Mark Twain
- Author: Ron Chernow
- Language: English
- Subject: Mark Twain
- Publisher: Penguin Press
- Publication date: May 13, 2025
- Pages: 1200
- ISBN: 978-0-525-56172-9

= Mark Twain (book) =

2025 book by Ron Chernow

Mark Twain (2025) is a non-fiction biography by Pulitzer Prize-winning author Ron Chernow, published on May 13, 2025, by Penguin Press.

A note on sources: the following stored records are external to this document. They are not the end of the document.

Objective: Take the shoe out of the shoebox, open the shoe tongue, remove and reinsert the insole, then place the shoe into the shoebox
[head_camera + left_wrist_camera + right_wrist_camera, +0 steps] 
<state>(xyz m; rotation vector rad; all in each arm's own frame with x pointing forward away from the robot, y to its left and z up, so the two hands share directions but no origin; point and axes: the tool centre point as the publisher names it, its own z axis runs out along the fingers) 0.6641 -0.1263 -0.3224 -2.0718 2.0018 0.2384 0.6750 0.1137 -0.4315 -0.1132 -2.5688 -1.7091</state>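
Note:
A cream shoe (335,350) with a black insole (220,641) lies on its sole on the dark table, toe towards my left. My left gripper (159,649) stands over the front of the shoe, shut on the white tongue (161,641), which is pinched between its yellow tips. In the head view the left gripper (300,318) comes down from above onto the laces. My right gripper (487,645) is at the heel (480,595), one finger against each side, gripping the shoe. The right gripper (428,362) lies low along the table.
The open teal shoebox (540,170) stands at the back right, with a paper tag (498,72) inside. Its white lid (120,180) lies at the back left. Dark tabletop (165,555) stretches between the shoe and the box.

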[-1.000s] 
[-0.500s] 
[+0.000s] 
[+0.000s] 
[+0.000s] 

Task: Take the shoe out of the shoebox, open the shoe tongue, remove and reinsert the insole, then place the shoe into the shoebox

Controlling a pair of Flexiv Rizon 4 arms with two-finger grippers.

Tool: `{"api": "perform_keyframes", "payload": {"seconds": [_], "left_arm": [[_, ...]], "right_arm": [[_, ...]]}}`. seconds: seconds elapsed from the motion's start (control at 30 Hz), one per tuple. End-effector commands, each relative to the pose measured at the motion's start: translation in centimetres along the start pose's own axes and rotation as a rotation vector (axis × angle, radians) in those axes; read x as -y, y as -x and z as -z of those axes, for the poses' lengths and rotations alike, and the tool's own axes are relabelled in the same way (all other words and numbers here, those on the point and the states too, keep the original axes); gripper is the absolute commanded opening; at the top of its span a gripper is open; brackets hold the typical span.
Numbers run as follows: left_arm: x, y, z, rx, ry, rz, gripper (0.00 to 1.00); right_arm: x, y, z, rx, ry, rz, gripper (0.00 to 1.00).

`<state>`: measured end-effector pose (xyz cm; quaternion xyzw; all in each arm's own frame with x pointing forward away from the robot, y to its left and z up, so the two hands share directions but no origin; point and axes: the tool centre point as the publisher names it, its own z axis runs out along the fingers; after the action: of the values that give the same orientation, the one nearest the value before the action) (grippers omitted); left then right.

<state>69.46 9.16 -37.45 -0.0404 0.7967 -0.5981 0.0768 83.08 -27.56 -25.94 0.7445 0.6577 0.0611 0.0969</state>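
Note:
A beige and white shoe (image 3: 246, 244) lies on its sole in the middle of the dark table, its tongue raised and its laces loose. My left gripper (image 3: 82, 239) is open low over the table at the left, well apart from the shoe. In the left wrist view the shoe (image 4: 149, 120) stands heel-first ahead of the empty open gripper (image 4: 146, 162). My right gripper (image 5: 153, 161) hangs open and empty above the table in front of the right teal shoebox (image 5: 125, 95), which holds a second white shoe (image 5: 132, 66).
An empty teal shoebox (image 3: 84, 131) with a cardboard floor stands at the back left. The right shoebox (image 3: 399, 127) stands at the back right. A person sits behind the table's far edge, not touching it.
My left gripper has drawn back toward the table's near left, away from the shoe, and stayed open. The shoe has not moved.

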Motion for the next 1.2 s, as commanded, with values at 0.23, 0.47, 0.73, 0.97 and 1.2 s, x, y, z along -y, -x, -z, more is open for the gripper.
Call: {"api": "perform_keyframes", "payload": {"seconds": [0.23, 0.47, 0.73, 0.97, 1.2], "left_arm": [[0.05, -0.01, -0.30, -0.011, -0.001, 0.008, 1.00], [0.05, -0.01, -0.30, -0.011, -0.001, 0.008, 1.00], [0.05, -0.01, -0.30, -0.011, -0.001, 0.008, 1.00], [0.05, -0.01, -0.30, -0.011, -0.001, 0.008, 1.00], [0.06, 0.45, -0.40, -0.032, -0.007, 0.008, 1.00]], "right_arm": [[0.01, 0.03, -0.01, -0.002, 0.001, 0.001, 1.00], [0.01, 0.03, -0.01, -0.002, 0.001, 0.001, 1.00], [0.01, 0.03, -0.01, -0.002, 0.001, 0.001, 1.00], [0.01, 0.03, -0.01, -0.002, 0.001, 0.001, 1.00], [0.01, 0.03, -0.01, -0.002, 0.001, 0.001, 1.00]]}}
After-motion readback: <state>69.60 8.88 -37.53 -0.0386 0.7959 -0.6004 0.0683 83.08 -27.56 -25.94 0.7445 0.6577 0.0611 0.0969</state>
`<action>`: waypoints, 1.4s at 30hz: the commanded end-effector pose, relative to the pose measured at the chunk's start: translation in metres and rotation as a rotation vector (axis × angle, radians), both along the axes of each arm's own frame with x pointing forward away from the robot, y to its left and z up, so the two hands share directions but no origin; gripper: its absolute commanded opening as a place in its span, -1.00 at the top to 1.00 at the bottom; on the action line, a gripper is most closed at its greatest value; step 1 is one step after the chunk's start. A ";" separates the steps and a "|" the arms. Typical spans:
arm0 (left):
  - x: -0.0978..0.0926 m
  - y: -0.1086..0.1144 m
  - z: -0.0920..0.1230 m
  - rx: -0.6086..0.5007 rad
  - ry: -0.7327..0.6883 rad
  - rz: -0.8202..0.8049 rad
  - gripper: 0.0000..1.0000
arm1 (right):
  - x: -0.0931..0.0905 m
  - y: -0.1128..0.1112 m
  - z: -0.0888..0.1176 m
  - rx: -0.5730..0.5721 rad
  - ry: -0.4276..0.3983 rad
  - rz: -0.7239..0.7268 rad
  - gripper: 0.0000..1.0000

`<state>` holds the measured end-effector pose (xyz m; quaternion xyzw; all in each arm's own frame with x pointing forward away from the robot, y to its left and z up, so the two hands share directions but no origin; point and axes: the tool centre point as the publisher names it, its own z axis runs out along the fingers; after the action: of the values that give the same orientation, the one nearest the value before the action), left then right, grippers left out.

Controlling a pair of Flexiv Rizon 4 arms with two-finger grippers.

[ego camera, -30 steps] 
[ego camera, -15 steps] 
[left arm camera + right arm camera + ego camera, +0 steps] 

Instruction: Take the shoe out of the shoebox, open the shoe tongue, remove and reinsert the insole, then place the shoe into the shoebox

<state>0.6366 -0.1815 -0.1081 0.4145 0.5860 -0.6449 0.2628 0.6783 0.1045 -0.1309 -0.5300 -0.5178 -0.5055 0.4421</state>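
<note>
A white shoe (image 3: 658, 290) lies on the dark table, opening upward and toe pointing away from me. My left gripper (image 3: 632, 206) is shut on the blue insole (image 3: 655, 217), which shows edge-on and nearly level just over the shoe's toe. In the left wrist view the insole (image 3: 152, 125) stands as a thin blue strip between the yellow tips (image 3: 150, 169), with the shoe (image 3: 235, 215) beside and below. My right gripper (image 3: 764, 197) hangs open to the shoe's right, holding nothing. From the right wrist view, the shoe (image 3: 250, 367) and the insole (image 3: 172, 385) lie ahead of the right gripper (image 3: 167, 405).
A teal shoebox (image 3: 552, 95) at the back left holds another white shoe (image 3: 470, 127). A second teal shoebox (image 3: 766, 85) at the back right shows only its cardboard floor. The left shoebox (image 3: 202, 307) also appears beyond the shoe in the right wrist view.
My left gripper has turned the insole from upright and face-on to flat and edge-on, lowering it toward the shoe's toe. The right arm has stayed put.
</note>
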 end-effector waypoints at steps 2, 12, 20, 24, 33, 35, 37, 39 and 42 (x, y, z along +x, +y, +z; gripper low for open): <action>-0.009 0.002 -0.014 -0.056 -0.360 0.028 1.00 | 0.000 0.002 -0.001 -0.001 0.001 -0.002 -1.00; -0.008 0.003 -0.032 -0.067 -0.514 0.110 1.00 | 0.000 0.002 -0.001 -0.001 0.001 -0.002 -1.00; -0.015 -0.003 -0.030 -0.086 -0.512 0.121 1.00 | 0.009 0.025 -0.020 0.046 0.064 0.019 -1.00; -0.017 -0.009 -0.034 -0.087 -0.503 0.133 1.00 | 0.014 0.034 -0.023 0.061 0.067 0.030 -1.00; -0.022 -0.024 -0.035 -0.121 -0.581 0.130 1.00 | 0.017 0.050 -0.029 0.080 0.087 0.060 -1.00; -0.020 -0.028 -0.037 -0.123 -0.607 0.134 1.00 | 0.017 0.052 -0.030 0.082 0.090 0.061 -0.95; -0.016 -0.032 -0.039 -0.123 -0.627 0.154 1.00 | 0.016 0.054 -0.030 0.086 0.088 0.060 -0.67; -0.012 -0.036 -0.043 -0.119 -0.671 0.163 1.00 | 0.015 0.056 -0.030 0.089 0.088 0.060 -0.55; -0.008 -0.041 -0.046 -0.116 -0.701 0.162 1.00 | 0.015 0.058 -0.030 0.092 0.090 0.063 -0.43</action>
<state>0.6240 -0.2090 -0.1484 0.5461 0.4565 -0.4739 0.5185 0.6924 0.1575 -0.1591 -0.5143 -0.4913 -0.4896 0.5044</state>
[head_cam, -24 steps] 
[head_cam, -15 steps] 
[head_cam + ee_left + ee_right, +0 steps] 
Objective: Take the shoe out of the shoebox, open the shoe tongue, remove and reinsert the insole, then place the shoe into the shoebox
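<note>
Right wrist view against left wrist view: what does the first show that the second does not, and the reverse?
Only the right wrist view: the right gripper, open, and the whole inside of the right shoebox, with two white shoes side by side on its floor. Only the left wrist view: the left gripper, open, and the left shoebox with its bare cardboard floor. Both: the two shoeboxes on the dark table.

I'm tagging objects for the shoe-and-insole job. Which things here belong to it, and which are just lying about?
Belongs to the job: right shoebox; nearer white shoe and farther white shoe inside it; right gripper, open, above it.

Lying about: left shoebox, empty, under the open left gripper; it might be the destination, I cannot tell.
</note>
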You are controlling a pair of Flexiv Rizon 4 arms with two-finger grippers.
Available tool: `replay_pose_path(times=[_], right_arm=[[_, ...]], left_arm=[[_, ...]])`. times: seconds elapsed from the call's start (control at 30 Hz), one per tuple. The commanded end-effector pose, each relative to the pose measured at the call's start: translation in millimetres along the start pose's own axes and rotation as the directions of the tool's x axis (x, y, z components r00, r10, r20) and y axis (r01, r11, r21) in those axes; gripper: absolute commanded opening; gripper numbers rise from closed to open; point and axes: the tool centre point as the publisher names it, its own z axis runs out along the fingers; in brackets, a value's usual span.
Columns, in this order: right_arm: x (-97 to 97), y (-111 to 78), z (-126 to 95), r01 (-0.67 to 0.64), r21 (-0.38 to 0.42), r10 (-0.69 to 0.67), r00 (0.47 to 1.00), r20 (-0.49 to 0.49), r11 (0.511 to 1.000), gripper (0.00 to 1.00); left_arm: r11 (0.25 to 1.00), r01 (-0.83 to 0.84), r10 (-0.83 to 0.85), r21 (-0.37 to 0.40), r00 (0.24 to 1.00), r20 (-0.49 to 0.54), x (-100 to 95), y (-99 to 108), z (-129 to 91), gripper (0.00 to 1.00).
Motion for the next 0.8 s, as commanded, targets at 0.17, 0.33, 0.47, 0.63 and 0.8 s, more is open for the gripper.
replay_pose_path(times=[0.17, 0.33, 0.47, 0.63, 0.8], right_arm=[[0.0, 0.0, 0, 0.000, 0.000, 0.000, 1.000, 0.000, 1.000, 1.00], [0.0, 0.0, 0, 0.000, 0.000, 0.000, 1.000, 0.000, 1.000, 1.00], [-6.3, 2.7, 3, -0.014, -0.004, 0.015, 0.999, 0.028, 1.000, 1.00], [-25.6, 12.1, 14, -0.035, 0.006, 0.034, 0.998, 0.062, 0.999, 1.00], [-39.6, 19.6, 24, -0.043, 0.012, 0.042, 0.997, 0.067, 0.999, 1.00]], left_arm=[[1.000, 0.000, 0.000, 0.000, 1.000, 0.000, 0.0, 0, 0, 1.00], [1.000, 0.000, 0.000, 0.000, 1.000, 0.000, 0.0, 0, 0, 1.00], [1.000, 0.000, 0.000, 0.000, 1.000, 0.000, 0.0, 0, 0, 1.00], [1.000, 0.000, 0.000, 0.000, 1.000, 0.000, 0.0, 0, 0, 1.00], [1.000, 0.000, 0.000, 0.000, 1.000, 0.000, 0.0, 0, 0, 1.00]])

The book chronicles the life of Samuel Langhorne Clemens, better known by his pen name Mark Twain and praised as the "greatest humorist the United States has produced," with William Faulkner calling him "the father of American literature". Tracing Twain's journey from his Missouri childhood and early career as a steamboat pilot to his rise as a celebrated journalist, satirist, and author of classics such as The Adventures of Tom Sawyer and Adventures of Huckleberry Finn, Chernow explores Twain's complex persona, political commentary, and engagement with issues like slavery amid America's 19th-century transformation. Drawing on archival materials, the biography examines Twain's pursuit of fame, financial struggles, personal tragedies, and enduring literary legacy.

As of May 2026, Mark Twain had sold 119,259 copies in hardcover.